A alpinista japonesa Junko Tabe, primeira mulher a atingir o pico mais alto do mundo, o Monte Everest, morreu esta semana aos 77 anos em um hospital no Japão, após longa batalha contra um câncer peritoneal, segundo os meios de comunicação locais.

Tabei morreu no dia 20 de outubro, o que foi confirmado hoje (23) pelos familiares, segundo informou o jornal  ‘The Asahi Shimbun’ neste domingo.

O marido da célebre alpinista, Masanobu, de 74 anos, contou ao jornal que Junko foi confirmada com câncer peritoneal em 2012. Na época, os médicos lhe deram apenas três meses de vida.

Ela então passou por uma cirurgia e recebeu tratamentos com medicações quimioterápicas. Mesmo doente, Tabe seguiu com suas atividades de alpinismo. Sua última escalada ocorreu em junho deste ano.

Primeira mulher a atingir o pico do Monte Everest
Formada em literatura inglesa pela Universidade Feminina de Showa, onde tornou-se membro da equipe de montanhismo da universidade, Tabei criou, em 1969, o Clube Feminino de Montanhismo do Japão. Com o marido, escalou o Monte Fuji. Também escalou o Monte Matterhorn, nos Alpes suíços. Por volta de 1972, ela já era uma alpinista respeitada.

Em 1974, o jornal Yomiuri Shimbun e a rede de televisão Nihon fizeram uma seleção para montar uma equipe feminina de montanhismo que enfrentasse o desafio de alcançar o cume do Monte Everest, até então conquistado apenas por homens. Entre centenas de inscrita, quinze alpinistas foram selecionadas, incluindo Junko Tabei.

Após um longo período de treinamento, elas iniciaram a expedição no início de 1975, viajando para Katmandu, capital do Nepal, onde contrataram nove sherpas para guiá-las na subida da montanha, usando a mesma rota da pioneira conquista de Edmund Hillary e Tenzing Norgay, em 1953.

No começo de maio, o grupo estava acampado a 6.300 metros de altitude quando uma inesperada avalanche atingiu o acampamento em que o grupo se encontrava.
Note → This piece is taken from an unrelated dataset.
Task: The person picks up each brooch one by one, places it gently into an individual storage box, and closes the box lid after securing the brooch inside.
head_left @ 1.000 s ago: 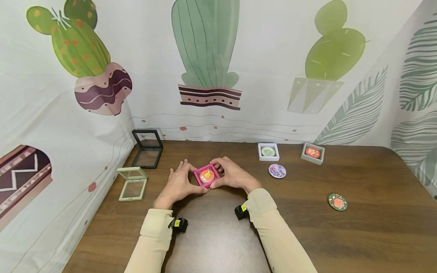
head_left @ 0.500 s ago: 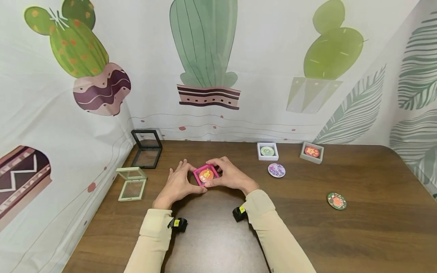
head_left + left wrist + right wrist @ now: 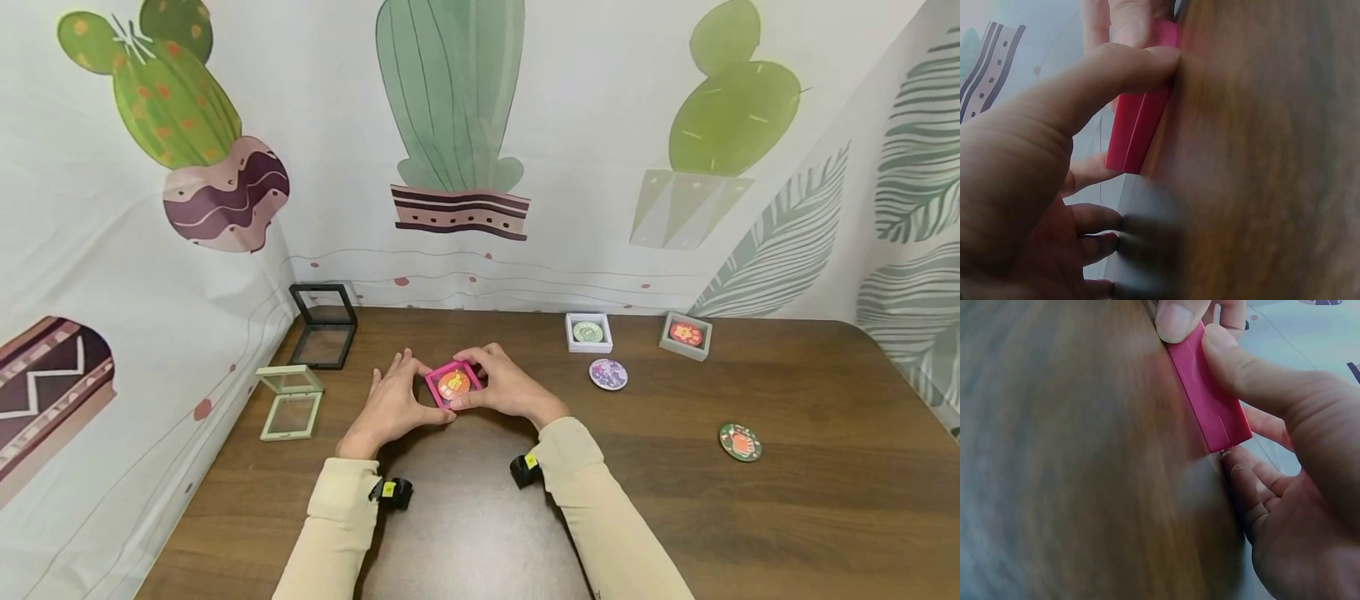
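A pink square display frame (image 3: 431,385) lies on the wooden table, its two halves together, with an orange round badge (image 3: 454,384) showing through its window. My left hand (image 3: 390,408) grips the frame's left side, thumb at the near corner and index finger at the far one. In the left wrist view the other left fingers are spread beside the pink frame (image 3: 1132,134). My right hand (image 3: 513,387) holds the right side, its thumb on the near edge and its index finger at the far corner. The right wrist view shows that thumb pressing the pink frame (image 3: 1213,394).
To the left stand a black frame (image 3: 347,343) and a pale green frame (image 3: 265,421), both unfolded. A white frame (image 3: 606,343) and a grey frame (image 3: 697,350) with badges sit at the back right. A purple badge (image 3: 608,374) and a green-rimmed badge (image 3: 740,442) lie loose.
The right thumb has moved left from the frame's near right corner onto its near edge, and the right index finger has shifted slightly left. My left hand has stayed in place.
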`<state>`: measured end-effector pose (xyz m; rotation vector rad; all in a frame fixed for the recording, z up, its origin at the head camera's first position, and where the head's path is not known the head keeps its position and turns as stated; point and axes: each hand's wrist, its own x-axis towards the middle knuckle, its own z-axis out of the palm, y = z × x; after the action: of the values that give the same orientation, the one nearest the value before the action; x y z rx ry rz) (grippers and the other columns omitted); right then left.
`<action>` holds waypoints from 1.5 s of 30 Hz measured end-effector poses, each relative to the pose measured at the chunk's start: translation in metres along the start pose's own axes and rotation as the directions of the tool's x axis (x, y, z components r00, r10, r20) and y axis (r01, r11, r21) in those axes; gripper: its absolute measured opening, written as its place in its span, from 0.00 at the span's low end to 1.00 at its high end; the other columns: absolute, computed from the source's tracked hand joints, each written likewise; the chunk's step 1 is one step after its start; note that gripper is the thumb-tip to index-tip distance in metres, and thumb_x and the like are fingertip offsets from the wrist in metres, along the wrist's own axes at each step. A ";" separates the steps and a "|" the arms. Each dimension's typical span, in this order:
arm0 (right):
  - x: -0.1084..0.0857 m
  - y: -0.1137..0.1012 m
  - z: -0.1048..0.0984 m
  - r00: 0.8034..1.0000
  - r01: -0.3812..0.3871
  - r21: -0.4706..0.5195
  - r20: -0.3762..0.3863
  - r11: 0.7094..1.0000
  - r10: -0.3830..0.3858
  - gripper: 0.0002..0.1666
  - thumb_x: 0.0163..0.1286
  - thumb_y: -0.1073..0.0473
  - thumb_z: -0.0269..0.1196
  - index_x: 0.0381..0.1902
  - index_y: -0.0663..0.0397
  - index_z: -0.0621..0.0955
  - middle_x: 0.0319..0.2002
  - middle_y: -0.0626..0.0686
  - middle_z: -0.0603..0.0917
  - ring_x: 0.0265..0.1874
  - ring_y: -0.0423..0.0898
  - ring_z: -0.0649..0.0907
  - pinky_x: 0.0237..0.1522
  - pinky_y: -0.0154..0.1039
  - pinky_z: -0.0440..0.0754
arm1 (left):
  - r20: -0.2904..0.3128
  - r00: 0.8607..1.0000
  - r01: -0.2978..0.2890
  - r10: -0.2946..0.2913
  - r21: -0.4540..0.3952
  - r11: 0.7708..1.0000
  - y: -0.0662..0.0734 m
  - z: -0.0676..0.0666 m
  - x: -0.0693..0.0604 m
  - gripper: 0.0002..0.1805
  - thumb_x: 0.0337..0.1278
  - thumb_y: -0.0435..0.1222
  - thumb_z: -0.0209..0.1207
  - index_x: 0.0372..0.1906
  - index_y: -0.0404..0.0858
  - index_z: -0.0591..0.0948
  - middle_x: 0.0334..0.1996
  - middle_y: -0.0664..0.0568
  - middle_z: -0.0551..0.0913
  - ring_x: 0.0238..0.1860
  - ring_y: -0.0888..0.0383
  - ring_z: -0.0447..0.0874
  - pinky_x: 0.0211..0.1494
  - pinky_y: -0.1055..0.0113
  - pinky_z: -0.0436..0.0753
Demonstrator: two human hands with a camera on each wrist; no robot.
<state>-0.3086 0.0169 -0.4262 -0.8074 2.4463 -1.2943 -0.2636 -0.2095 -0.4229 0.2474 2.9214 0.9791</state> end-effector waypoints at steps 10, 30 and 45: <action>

As mulheres e os guias foram cobertos pela tempestade de neve e Junko perdeu a consciência por aproximadamente seis minutos, até ser resgatada por um guia sherpa.

Sem desistir da aventura, doze dias depois, lá estava Tabe liderando o grupo de japonesas para se tornar a primeira mulher a alcançar o cume do Monte Everest.
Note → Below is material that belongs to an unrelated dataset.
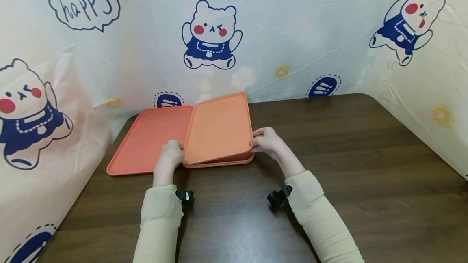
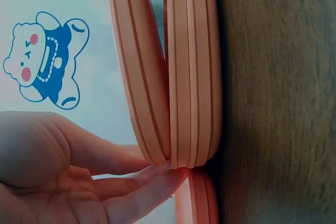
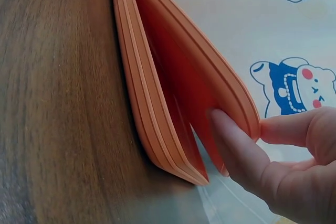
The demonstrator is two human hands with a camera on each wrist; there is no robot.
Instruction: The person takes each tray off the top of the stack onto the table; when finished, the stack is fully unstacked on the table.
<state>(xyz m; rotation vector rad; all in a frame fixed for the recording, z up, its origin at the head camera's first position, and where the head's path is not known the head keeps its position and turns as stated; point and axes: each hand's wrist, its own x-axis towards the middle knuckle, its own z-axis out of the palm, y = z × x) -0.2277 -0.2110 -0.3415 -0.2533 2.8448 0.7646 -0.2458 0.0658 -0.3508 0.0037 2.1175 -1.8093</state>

Em 1992, ela atingiu o pico mais alto da Europa, o Monte Elbrus ( 5.642 metros). O feito fez de Tabe a primeira mulher no mundo a conquistar a montanha mais alta de cada um dos sete continentes.

Incansável
Logo após a cirurgia em 2012, Tabe começou um doloroso tratamento com quimioterapia. Durante esse tempo, ela continuou a escalar montanhas no Japão e no exterior. Na época, ela disse a repórteres: “É ruim não se mover. Mesmo sofrendo com a doença [câncer], eu não quero ser uma inválida”.

A partir de 2012, Tabei passou a subir os 3.776 metros do Monte Fuji, o pico mais alto do Japão, a cada verão, juntamente com estudantes do ensino médio da região de Tohoku (nordeste), que foi devastada pelo terremoto e tsunami em março de 2011.

Tabei fazia essa escalada para incutir autoconfiança e coragem aos jovens da região. Dando-lhes forças para ajudar a trabalhar na reconstrução das áreas afetadas.

Nos seus últimos anos de vida, ela diminuiu as atividades como montanhista, mas continuou a trabalhar envolvida com ecologia e meio ambiente. Ela atuava como diretora do Himalayan Adventure Trust, no Japão, uma organização não-governamental que trabalha a nível global pela preservação das montanhas.

Sua última subida foi em julho deste ano. Ela tentou chegar ao cume do Monte Fuji, juntamente com os alunos da região de Tohoku. Porém, desistiu no meio do caminho após sentir-se mal.

Antes de ser levada para um hospital, ela disse aos estudantes: “Mesmo que seja difícil [subir a montanha], é possível alcançar o pico mais alto do Japão, basta subir passo a passo”, disse ela com um belo sorriso no rosto, conforme noticiou o ‘The Asahi Shimbun’.